Alla radice della civiltà medioevale, imbevuta di riferimenti cristiani, non c’è stato un progetto di egemonia, una strategia di conquista, ma la forza del Vangelo, annunciato, celebrato e vissuto, nella vita di pastori, monaci, vergini consacrate, di comunità e famiglie: uomini  e donne che, in vario modo e con differente consapevolezza, si sono aperti alla fede cristiana e ne hanno sperimentato la forza umanizzante, la capacità di dare una forma nuova alle relazioni, alle attività, alle stesse istituzioni sociali e politiche. Non si tratta, evidentemente, di ripetere quello che fu realizzato allora, né tanto meno di sognare una nuova “cristianità”: sono ben noti i suoi limiti gravi e gli aspetti di violenza e d’intolleranza, non giustificabili nella coscienza del nostro mondo occidentale e siamo chiamati a stare dentro il nostro tempo senza nostalgie e rimpianti sterili.

 

San Siro ci richiama al primato dell’evangelizzazione

 

C’è, tuttavia, un aspetto che dovrebbe provocarci, soprattutto come cristiani in questo tempo: come viviamo nelle circostanze presenti, nelle nostre città e paesi, negli ambienti di vita, la nostra missione di annuncio e di testimonianza del Vangelo? Perché San Siro ci richiama al primato dell’evangelizzazione: la comunità cristiana condivide la vita degli altri uomini, compagni di cammino, mossa da un desiderio, che è dare testimonianza alla novità di Cristo, incarnare nelle forme dell’esistenza, nel modo di essere, di giudicare e di agire, la bellezza e l’umanità profonda della fede.
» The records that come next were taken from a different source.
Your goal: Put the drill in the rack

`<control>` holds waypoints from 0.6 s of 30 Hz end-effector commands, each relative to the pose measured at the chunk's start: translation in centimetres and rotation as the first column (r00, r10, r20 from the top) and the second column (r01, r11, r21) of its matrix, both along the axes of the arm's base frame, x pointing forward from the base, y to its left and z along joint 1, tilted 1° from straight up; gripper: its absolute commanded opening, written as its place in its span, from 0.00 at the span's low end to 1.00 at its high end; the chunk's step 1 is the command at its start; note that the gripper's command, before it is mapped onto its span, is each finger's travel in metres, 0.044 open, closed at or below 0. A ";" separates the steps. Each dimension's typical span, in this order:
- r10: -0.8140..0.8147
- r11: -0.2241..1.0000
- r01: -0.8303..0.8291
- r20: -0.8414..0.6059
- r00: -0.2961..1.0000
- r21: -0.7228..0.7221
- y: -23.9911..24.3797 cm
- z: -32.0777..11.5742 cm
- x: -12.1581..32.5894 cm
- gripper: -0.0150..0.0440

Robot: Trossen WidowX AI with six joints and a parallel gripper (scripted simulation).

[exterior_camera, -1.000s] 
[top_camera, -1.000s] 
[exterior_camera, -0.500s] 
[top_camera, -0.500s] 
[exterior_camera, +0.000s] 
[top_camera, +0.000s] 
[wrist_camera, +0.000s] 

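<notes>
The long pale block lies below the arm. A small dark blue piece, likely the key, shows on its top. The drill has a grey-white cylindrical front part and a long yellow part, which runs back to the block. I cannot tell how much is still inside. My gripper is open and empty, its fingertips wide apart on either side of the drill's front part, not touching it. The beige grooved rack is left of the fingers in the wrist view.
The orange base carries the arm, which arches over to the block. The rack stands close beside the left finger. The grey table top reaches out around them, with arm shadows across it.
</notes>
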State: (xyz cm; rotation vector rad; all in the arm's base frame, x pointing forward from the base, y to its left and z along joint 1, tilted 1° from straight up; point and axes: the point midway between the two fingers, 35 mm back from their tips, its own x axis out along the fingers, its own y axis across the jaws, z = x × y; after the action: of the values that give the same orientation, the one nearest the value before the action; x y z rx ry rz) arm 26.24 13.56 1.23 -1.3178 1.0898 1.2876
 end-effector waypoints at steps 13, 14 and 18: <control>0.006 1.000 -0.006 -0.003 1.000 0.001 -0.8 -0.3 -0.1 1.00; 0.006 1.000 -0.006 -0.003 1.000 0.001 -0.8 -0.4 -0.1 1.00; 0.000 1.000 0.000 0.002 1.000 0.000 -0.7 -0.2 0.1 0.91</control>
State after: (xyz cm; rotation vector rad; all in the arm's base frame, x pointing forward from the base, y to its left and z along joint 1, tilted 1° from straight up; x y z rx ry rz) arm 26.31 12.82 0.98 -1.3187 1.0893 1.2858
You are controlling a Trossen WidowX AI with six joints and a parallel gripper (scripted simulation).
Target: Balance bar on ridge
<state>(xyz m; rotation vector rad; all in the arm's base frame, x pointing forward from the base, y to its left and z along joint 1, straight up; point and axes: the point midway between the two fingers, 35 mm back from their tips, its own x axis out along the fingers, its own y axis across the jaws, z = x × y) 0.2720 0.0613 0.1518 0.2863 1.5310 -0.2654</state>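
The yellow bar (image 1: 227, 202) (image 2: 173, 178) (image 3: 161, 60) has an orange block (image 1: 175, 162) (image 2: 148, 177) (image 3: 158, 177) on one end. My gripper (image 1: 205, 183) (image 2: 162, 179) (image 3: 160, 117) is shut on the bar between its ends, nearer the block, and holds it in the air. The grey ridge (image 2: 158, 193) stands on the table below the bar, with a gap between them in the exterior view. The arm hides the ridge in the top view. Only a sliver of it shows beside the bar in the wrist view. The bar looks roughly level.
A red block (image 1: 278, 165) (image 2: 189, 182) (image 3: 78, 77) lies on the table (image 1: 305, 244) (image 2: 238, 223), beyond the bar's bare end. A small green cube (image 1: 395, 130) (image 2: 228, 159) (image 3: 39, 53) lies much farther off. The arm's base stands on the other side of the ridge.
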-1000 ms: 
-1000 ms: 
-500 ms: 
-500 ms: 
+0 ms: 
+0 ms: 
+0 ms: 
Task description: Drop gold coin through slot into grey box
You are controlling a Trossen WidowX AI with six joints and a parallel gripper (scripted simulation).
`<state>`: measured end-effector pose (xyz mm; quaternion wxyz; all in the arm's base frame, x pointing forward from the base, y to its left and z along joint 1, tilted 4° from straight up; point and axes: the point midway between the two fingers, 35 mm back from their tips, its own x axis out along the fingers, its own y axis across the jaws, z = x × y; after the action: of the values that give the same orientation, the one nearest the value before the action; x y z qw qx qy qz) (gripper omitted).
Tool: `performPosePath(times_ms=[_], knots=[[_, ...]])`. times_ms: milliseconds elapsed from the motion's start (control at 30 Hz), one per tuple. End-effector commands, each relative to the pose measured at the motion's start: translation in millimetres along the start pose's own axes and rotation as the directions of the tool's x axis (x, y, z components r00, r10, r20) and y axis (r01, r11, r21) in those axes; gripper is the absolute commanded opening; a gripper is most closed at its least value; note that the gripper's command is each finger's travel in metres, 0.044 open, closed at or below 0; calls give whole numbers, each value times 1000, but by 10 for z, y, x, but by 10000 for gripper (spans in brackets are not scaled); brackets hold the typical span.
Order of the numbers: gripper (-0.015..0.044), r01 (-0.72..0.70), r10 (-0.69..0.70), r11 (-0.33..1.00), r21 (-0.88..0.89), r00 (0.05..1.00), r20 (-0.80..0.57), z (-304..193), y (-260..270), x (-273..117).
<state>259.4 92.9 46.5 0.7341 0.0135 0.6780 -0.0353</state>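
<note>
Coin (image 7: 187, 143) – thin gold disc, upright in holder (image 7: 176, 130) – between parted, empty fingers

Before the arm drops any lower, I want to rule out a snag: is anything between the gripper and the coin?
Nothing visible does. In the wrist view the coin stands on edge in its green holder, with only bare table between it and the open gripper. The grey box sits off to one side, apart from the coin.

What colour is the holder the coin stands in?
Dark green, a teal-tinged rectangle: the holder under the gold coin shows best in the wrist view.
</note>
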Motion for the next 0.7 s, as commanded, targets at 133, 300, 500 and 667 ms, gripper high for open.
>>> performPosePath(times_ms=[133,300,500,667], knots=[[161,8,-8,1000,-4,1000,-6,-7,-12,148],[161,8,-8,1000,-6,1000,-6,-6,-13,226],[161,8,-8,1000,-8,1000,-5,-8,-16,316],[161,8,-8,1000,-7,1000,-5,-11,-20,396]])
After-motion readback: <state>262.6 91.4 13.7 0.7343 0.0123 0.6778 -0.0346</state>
Una Chiesa che si limitasse a ripetere parole di saggezza, a dare consigli di buon comportamento sociale, magari adeguandosi, in certi campi, a un linguaggio generico e “inclusivo”, o facendo semplicemente eco a raccomandazioni dello Stato e dell’OMS, forse troverà ascolto, almeno all’apparenza, entrerà nel circolo del “politically correct”, ma alla fine si confonderà con altre agenzie di pensiero e di costume, e perderà la sua forza attrattiva e la sua capacità di essere una “minoranza creativa”. Se San Siro fosse tra noi, che annuncio farebbe risuonare nei cuori dei pavesi di oggi? Su quali sentieri spingerebbe la sua Chiesa? Sono domande che, colloquiando con il nostro Santo patrono, andando a pregare sulla sua tomba, partecipando alle celebrazioni in suo onore, possono salutarmente inquietarci: la festa di San Siro sia occasione di ripensare il senso del nostro essere cristiani e quale “parola originale” la comunità cristiana è chiamata ad annunciare e a testimoniare qui e oggi.